* _TASK DESCRIPTION_: Search each line of the data for the word "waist"; copy every line where it is found.

* _Dataset excerpts_:

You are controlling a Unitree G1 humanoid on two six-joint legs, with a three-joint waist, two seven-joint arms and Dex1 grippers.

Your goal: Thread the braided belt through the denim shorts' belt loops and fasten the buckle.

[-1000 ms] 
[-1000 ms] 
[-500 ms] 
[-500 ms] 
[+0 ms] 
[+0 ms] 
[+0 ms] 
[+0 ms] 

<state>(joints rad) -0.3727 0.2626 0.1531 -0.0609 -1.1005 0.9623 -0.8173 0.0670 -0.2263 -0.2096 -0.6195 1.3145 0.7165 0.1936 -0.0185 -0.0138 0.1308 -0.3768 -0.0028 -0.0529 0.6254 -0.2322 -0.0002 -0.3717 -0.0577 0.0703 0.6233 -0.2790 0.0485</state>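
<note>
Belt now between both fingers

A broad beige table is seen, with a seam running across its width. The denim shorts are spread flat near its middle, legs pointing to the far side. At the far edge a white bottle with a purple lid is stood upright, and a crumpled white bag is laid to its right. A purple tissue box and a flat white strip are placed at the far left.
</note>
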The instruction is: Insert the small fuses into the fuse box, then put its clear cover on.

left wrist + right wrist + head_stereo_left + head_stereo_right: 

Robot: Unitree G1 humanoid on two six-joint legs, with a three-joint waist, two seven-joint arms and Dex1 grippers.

* _RESPONSE FOR THIS EXERCISE_:
You are controlling a Unitree G1 humanoid on two six-joint legs, with a three-joint waist, two seven-joint arms and Dex1 grippers.
Robot: Unitree G1 humanoid on two six-joint legs, with a three-joint waist, two seven-joint arms and Dex1 grippers.

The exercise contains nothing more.